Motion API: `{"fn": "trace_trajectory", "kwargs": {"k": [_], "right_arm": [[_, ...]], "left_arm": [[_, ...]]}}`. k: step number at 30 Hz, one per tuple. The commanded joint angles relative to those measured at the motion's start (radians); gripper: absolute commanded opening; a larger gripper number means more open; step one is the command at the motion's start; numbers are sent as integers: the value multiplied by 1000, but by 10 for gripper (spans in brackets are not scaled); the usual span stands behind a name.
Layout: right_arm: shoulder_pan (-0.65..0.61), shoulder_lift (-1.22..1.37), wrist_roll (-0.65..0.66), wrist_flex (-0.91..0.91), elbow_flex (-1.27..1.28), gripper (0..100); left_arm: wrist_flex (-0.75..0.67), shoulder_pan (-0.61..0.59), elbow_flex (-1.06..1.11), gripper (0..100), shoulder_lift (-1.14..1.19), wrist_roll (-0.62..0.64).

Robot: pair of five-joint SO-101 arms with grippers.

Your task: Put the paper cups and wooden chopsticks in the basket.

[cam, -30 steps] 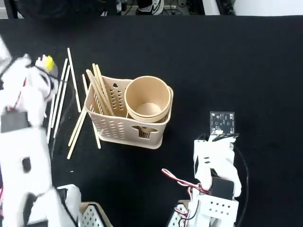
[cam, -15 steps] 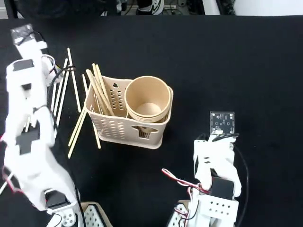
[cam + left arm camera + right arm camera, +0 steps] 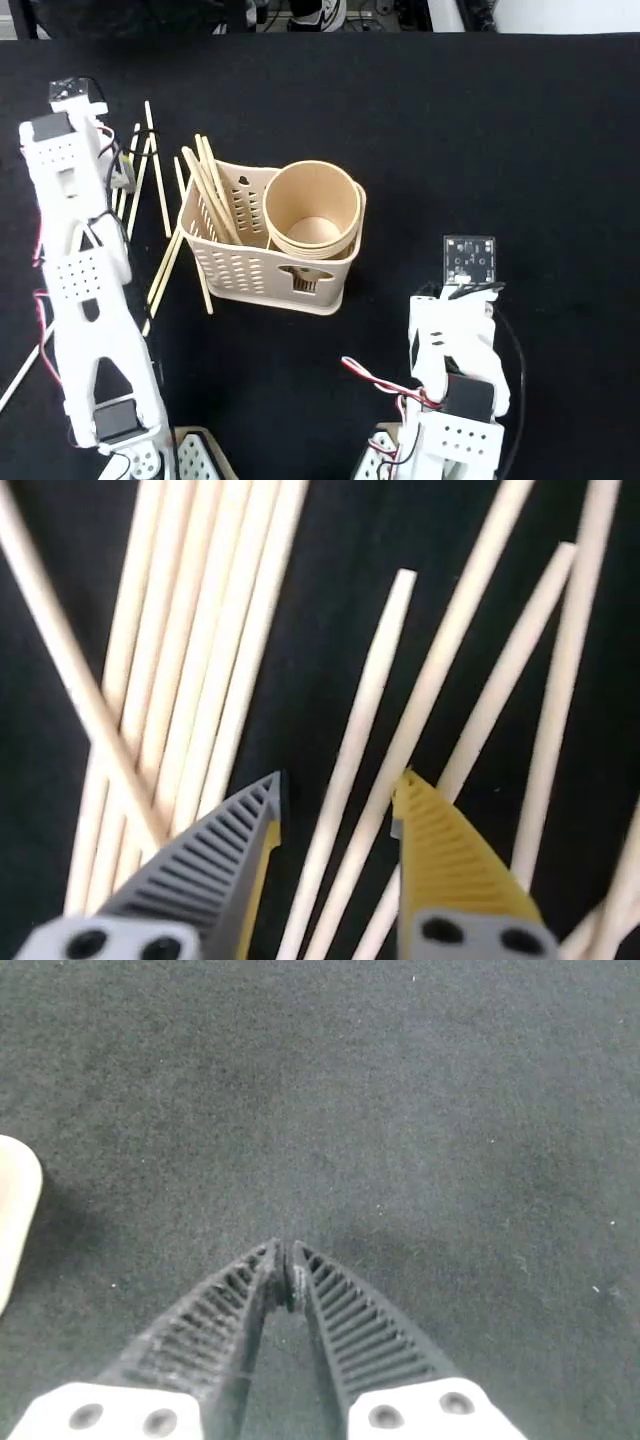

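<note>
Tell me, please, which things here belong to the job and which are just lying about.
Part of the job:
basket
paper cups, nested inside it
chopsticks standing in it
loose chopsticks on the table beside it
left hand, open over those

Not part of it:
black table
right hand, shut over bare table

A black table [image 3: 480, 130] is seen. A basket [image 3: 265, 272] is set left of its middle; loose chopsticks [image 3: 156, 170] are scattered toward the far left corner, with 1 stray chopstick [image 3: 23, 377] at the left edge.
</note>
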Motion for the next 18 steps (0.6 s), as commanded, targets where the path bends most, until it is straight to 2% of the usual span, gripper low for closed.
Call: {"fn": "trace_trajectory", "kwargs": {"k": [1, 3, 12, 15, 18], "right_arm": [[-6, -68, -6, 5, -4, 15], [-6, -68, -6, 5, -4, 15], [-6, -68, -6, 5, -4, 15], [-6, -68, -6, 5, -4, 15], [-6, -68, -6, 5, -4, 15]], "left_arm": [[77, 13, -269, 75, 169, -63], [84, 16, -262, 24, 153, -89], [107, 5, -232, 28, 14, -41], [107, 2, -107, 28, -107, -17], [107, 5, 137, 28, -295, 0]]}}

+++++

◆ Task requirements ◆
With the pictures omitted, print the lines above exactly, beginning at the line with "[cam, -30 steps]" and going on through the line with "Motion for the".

◆ Answer to the exercise ◆
[cam, -30 steps] 
[cam, -15 steps] 
[cam + left arm camera + right arm camera, +0 steps] 

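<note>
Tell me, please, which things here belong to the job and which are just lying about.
Part of the job:
basket
paper cups, nested inside it
chopsticks standing in it
loose chopsticks on the table beside it
left hand, open over those

Not part of it:
black table
right hand, shut over bare table

A black table [image 3: 480, 130] is seen. A basket [image 3: 265, 272] is set left of its middle; loose chopsticks [image 3: 156, 170] are scattered toward the far left corner, with 1 stray chopstick [image 3: 23, 377] at the left edge.
</note>
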Motion for the next 18 steps (0.6 s), as commanded, targets where the path bends most, until it is straight to 2% of the usual span, gripper low for closed.

The complete output has now been given.